EXERCISE DIRECTIONS: Nothing but a number should be returned: the count of lines in the records that contain "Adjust".

▶

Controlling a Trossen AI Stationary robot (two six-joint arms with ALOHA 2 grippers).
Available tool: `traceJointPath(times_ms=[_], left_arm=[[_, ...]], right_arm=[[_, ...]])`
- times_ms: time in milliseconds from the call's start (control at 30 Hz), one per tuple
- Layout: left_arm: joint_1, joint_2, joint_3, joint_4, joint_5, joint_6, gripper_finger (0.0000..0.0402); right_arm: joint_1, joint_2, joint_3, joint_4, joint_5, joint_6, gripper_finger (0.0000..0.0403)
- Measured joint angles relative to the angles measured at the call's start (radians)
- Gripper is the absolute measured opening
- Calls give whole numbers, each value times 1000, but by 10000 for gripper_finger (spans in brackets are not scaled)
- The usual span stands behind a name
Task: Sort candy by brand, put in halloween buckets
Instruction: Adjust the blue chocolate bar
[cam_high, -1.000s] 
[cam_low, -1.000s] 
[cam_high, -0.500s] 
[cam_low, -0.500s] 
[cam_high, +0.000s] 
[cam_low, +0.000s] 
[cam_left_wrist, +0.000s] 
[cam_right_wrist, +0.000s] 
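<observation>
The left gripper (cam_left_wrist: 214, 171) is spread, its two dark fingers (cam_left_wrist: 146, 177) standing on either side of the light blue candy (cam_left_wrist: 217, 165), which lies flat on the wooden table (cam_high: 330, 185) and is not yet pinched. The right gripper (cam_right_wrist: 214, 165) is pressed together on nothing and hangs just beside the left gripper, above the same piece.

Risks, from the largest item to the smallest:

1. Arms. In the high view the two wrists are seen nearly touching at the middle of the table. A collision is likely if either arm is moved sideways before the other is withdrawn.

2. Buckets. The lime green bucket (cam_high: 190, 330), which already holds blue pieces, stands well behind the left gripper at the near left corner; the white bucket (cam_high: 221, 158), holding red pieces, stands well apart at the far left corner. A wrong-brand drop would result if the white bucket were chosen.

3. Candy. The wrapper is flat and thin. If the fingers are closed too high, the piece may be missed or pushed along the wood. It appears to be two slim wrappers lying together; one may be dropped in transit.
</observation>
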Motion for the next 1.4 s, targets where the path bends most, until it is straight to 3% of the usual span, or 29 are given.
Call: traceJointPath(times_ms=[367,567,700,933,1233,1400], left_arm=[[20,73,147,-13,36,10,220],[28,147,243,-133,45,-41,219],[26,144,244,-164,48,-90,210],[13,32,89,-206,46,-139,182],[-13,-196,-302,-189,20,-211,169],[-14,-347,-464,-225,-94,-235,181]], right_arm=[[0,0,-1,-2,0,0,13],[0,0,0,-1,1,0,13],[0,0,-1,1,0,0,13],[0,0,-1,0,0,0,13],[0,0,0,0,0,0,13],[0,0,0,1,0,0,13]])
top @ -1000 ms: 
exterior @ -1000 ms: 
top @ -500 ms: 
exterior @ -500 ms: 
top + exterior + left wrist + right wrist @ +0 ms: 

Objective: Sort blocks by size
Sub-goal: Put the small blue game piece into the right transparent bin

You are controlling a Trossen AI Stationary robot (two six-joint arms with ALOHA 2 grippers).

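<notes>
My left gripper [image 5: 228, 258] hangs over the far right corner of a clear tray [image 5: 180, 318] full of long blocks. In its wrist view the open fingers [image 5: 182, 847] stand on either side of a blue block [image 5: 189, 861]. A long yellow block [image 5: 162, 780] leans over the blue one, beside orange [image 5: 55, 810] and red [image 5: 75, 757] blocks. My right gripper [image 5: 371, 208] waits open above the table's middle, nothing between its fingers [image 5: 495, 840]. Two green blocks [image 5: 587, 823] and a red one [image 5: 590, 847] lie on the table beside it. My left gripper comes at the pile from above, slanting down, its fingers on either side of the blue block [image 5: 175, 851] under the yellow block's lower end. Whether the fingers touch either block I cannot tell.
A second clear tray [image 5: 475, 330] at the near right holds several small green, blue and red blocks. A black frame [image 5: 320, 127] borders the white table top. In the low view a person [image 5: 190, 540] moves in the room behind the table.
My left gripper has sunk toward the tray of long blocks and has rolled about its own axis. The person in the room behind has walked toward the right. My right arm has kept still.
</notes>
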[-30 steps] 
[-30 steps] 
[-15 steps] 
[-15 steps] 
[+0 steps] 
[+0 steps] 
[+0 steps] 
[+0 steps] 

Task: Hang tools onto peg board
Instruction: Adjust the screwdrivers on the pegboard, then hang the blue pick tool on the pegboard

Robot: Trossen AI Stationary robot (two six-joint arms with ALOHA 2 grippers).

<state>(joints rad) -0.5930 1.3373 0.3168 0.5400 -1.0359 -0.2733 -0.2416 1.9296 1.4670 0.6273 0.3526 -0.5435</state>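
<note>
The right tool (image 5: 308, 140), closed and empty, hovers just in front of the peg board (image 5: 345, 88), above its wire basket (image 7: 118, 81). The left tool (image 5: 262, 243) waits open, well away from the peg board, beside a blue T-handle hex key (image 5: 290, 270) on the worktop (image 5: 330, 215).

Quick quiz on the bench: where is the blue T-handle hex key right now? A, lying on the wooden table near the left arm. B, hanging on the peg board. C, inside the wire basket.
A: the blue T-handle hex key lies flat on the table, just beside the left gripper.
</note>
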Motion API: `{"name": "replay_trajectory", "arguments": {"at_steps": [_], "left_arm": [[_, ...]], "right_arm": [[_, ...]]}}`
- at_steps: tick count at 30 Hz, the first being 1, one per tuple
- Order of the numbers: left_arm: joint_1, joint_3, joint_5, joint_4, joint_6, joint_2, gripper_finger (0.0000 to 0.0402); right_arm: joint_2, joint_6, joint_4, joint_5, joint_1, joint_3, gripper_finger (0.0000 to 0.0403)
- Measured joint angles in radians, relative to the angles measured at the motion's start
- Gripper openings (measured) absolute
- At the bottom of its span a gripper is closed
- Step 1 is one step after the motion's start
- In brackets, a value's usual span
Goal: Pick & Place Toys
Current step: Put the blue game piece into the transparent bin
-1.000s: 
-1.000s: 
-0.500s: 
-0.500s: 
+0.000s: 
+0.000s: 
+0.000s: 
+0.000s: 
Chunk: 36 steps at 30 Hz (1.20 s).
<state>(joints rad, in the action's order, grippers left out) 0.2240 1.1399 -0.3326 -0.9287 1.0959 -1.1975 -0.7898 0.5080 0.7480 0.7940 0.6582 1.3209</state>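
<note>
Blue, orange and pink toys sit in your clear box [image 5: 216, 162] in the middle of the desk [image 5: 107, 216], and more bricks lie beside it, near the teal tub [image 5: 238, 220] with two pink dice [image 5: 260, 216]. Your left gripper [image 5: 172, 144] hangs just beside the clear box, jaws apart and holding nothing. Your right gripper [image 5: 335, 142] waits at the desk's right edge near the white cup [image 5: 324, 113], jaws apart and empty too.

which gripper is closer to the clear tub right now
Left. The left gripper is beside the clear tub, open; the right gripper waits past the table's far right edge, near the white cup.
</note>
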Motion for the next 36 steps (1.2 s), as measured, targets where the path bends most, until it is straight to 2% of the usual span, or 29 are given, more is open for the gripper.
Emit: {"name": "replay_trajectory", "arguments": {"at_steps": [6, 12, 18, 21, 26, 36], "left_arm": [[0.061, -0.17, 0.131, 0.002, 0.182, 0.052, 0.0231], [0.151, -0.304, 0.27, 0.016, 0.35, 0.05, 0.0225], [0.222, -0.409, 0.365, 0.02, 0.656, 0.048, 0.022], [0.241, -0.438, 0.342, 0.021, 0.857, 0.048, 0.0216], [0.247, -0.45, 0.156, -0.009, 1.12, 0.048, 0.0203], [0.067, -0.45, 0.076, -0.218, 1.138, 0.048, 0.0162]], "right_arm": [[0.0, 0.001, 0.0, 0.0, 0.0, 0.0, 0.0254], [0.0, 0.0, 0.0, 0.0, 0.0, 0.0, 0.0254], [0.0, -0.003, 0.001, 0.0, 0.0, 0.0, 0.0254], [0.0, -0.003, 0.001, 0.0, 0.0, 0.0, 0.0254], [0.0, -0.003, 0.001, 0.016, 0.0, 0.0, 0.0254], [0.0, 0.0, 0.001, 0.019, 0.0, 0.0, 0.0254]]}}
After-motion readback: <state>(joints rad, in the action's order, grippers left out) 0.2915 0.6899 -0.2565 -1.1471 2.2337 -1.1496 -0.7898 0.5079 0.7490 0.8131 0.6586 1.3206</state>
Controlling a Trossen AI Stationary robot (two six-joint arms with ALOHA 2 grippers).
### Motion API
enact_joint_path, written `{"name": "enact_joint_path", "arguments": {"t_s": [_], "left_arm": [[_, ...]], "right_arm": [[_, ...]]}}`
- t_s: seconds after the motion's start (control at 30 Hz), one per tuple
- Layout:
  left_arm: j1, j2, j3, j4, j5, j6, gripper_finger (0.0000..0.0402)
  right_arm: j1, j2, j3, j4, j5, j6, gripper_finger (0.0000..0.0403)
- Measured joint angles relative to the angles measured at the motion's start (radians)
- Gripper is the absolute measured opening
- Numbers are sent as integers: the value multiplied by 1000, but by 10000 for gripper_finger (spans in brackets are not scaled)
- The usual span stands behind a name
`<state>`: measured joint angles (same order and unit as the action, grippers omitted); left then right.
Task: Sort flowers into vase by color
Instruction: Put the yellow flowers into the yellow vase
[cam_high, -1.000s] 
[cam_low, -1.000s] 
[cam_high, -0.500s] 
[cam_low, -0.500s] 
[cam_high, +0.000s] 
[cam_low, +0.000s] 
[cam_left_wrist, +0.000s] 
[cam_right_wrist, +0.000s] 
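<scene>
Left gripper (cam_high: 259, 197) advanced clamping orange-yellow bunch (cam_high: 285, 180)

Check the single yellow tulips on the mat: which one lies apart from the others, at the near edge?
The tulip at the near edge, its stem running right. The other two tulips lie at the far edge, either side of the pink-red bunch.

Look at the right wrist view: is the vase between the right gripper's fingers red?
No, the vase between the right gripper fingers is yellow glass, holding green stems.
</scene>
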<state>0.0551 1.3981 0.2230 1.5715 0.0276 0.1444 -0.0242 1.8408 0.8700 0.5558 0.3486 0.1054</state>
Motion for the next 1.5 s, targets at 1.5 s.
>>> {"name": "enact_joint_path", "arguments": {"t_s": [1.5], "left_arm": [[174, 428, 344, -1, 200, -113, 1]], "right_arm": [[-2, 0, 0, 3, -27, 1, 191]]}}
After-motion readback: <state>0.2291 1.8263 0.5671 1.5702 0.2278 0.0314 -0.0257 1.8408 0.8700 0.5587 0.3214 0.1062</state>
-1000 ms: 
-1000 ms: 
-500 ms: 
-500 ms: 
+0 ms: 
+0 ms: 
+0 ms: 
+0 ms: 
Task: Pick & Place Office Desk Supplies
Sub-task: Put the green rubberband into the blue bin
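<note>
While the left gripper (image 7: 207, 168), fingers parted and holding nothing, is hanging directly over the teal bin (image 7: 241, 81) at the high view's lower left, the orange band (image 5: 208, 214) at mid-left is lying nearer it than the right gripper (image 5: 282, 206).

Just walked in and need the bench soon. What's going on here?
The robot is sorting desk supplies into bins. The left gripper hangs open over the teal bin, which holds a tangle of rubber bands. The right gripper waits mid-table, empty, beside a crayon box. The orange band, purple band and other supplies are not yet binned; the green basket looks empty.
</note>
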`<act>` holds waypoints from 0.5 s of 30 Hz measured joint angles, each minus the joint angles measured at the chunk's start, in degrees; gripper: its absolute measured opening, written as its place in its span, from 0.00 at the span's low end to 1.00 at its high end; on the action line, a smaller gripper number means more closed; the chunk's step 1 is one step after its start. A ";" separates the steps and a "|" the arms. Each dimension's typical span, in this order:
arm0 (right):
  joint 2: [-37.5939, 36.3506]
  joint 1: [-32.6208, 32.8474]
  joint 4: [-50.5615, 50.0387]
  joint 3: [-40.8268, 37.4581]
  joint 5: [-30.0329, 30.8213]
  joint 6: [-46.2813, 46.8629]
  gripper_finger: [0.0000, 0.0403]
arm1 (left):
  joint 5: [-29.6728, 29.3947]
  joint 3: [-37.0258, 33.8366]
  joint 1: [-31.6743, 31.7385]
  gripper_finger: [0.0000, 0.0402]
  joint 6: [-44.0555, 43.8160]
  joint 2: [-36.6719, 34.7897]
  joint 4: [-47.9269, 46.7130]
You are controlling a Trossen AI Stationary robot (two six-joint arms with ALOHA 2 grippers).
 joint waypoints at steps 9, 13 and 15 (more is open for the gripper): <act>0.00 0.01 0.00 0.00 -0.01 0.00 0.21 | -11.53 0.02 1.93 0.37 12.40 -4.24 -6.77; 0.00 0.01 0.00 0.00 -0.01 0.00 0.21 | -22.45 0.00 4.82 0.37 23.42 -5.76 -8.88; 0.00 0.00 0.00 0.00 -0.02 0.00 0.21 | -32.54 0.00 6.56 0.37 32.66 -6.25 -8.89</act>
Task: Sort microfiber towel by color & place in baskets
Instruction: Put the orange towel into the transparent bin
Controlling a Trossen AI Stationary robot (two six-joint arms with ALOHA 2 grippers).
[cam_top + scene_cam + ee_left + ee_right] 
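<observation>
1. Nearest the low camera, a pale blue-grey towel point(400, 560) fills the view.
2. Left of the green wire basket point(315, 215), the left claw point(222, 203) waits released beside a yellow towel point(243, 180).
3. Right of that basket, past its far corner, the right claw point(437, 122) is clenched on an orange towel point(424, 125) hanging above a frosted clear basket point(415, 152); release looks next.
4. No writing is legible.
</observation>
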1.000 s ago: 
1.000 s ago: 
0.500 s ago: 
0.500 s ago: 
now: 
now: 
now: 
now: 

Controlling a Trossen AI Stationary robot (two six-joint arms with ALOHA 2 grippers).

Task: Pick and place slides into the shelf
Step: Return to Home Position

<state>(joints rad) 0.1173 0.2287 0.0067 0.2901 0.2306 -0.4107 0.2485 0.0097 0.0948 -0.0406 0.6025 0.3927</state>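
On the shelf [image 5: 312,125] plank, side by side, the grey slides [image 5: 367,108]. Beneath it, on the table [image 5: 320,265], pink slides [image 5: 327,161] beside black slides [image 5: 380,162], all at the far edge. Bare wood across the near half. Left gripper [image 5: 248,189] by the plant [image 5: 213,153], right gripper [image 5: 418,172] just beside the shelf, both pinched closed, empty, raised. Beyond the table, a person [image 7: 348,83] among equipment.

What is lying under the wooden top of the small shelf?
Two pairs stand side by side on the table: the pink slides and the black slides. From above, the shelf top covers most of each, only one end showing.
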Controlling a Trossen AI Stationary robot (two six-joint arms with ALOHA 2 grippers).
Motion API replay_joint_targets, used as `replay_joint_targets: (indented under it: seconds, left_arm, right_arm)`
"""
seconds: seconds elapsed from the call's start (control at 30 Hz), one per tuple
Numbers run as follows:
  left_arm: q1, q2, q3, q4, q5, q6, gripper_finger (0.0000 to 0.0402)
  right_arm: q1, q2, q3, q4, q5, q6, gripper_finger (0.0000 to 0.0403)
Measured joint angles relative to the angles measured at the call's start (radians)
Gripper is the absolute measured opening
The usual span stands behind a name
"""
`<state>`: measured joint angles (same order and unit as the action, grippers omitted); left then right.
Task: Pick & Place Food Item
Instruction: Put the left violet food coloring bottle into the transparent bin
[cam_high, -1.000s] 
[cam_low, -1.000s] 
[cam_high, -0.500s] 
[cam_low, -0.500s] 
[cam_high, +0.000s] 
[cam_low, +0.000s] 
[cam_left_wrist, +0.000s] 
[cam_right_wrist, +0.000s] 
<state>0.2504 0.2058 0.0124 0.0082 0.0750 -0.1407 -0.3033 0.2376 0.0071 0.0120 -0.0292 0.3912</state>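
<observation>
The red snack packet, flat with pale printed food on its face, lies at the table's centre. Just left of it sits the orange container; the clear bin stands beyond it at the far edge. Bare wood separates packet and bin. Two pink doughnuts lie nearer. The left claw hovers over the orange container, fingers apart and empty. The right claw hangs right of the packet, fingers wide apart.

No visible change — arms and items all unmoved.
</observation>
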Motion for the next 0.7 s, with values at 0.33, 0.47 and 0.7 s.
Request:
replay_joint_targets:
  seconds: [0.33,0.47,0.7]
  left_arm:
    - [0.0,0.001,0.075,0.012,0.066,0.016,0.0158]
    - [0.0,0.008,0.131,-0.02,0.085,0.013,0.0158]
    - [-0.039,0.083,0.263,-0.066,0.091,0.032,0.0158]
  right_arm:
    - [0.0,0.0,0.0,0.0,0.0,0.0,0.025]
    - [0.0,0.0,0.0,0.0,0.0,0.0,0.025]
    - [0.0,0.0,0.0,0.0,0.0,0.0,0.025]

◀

WRITTEN ANSWER: 2